Machine Learning
Speculative Decoding
A small model guesses ahead; the big model checks the guesses for free
Speculative decoding speeds up large-language-model inference by having a small draft model propose several tokens at once, then verifying them in a single parallel forward pass of the big model — accepting only the prefix that matches what the big model would have sampled, so the output is mathematically identical to ordinary decoding while running 2–3× faster.
- Typical speedup2–3×
- Output qualityLossless
- Draft length K4–8 tokens
- Tokens committed / step1 to K+1
- Bottleneck exploitedMemory bandwidth
Interactive visualization
Press play, or step through manually. The visualization is yours to drive — try it before reading on.

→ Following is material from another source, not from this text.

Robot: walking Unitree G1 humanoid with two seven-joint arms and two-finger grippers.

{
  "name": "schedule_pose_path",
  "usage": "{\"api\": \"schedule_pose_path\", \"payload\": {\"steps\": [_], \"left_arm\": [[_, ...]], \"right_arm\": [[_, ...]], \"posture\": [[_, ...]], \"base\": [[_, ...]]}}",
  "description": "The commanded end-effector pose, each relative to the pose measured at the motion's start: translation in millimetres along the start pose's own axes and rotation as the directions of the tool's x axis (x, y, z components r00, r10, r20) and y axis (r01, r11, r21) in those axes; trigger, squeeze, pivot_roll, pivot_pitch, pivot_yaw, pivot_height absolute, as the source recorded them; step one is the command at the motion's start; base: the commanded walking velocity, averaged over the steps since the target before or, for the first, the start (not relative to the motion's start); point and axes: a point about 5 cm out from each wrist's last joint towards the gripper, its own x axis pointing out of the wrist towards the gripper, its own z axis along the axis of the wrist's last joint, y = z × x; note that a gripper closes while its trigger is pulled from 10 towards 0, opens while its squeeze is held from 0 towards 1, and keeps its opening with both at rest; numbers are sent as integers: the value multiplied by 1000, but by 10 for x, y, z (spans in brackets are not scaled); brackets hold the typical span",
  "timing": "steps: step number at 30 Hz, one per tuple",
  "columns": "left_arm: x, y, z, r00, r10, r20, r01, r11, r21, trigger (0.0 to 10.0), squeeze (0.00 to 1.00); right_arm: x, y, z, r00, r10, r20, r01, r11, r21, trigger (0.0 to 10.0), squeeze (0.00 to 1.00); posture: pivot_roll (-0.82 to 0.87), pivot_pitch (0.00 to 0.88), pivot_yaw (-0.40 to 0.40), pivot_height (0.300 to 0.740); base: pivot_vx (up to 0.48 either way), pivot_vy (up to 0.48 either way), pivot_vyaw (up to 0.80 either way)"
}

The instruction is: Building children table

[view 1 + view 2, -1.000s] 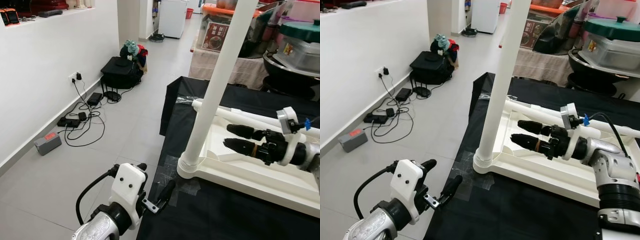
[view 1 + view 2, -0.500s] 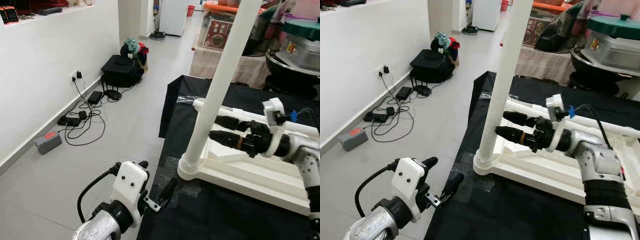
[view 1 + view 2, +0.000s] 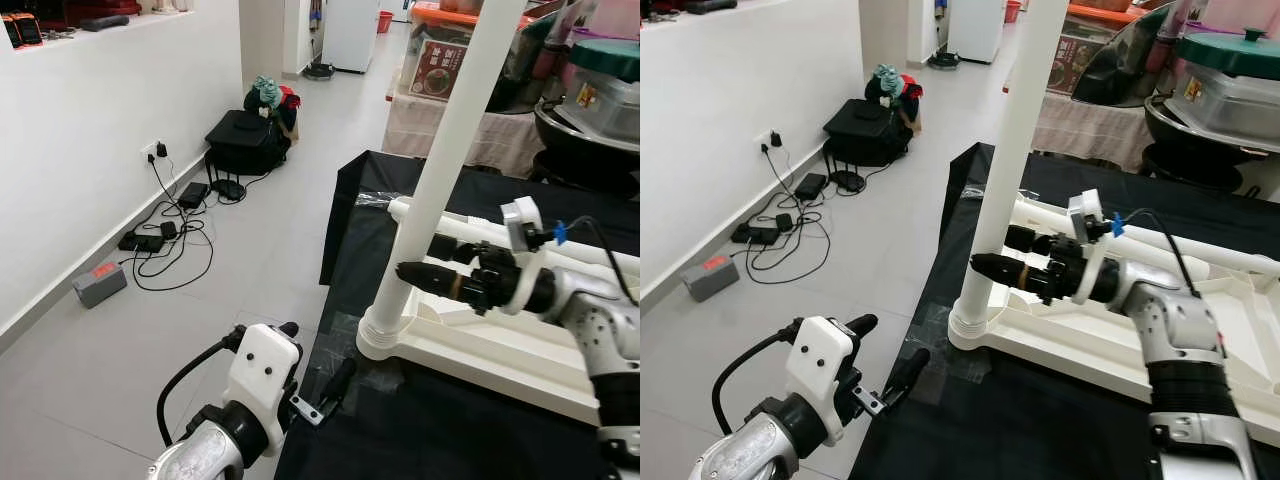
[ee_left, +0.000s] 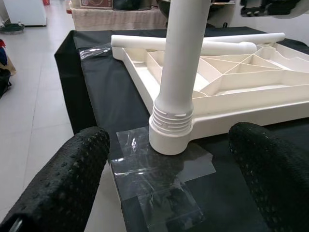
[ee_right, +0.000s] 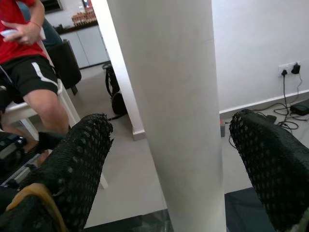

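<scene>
Upturned white plastic tabletop (image 3: 500, 345) lies at the black worktop's (image 3: 420, 430) left edge; your right tool (image 3: 985, 258) straddles its upright white leg (image 3: 440, 160) wide, ready to clamp; left tool (image 4: 169, 145) gapes wide too.

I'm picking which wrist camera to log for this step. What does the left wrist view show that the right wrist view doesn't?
Left wrist view: the threaded collar where the upright table leg enters the upturned white tabletop, clear tape on the black cloth, and a loose leg lying across the tabletop.

Right wrist view: a seated person, a wall socket and its cables.

Both: the upright table leg between that arm's open end effector fingers.
</scene>
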Motion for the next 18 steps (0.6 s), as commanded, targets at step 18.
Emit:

Watch the 60-second explainer
A condensed visual walkthrough — narrated, captioned, under a minute.
The intuition: guess cheap, verify in bulk
A 70-billion-parameter language model generating text one token at a time spends almost all of its time doing the same boring thing: reading 140 GB of weights out of GPU memory, multiplying them against a single column vector, and emitting one token. The arithmetic is trivial; the bottleneck is the memory read. The GPU's thousands of math units sit nearly idle, waiting on the memory bus. This is the memory-bandwidth wall, and it's why a big model feels slow even on a fast GPU.
Here's the trick. A forward pass that scores ten positions at once costs almost the same wall-clock time as a forward pass that scores one — because you read the weights once either way, and the extra math fills the idle compute units. So if we could somehow line up ten candidate tokens, we could check all of them in roughly the time it normally takes to produce a single token.
Speculative decoding lines them up with a second, much smaller model. The small draft model cheaply guesses the next handful of tokens. The big target model then verifies that whole guess in one parallel pass and keeps the longest correct prefix. When the draft is good, you commit five tokens for the price of one. When it's bad, you fall back to exactly the behavior you'd have had anyway. It was introduced concurrently in 2022–2023 by Yaniv Leviathan, Matan Kalman and Yossi Matias at Google ("Fast Inference from Transformers via Speculative Decoding") and by Charlie Chen and colleagues at DeepMind ("Accelerating Large Language Model Decoding with Speculative Sampling").
The draft-and-verify loop
One step of speculative decoding does this:
- Draft. Starting from the current text, run the small model autoregressively to propose
Ktokens (say K = 5). This is cheap — the draft model might be 10–20× smaller than the target. Save the draft model's probability for each proposed token:q(x₁), q(x₂), …, q(x_K). - Verify in parallel. Feed all K draft tokens to the big model in a single forward pass. Because transformers process a whole sequence at once, this one pass yields the target distribution at every one of the K+1 positions:
p(·), p(·|x₁), …, p(·|x₁…x_K). One pass, K+1 next-token distributions — that's the whole magic. - Accept or reject, left to right. For each draft token
xᵢ, accept it with probabilitymin(1, p(xᵢ) / q(xᵢ)). Stop at the first rejection. - Repair the rejection. At the first rejected position, sample one fresh token from the residual distribution
normalize(max(0, p − q)). If all K were accepted, sample a free bonus token straight frompat position K+1.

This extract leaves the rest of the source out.